» **Task goal**: Show every line of the material that follows in which the word "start" occurs.

» **Data extract**:

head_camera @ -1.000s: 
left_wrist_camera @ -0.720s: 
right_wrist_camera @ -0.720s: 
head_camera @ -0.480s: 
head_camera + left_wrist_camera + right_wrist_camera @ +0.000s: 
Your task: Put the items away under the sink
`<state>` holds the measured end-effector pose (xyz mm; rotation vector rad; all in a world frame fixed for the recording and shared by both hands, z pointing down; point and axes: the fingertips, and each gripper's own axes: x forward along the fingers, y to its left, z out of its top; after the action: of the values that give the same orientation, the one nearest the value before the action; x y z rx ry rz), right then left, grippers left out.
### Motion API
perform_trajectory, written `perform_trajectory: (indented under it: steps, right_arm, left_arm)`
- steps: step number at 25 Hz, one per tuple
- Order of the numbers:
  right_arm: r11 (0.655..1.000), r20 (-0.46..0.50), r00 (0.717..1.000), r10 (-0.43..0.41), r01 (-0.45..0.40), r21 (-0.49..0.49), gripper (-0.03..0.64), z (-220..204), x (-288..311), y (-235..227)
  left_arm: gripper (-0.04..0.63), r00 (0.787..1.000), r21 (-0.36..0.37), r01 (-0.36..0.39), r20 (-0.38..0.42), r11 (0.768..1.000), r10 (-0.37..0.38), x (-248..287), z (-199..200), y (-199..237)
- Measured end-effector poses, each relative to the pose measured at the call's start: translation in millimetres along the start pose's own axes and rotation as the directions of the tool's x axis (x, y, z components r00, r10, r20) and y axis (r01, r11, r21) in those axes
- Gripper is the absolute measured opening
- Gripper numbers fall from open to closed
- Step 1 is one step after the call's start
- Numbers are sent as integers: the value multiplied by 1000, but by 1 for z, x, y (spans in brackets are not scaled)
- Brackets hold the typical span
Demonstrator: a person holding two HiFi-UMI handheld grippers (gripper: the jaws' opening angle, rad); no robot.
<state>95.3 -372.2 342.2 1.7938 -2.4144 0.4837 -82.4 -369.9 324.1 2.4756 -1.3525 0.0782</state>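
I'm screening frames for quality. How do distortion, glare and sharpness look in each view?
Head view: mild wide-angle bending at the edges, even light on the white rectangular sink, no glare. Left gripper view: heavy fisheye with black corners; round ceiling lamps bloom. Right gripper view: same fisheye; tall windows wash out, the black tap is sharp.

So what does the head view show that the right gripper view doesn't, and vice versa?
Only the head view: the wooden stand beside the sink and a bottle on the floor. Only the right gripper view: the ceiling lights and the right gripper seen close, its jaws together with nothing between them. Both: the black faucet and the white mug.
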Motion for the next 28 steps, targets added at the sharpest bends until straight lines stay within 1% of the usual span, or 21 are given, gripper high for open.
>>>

» **Solution for this problem**:
- Measured end-effector poses, each relative to the pose measured at the call's start: translation in millimetres along the start pose's own axes and rotation as the directions of the tool's x axis (x, y, z components r00, r10, r20) and y axis (r01, r11, r21) in those axes
- Step 1 is one step after the call's start

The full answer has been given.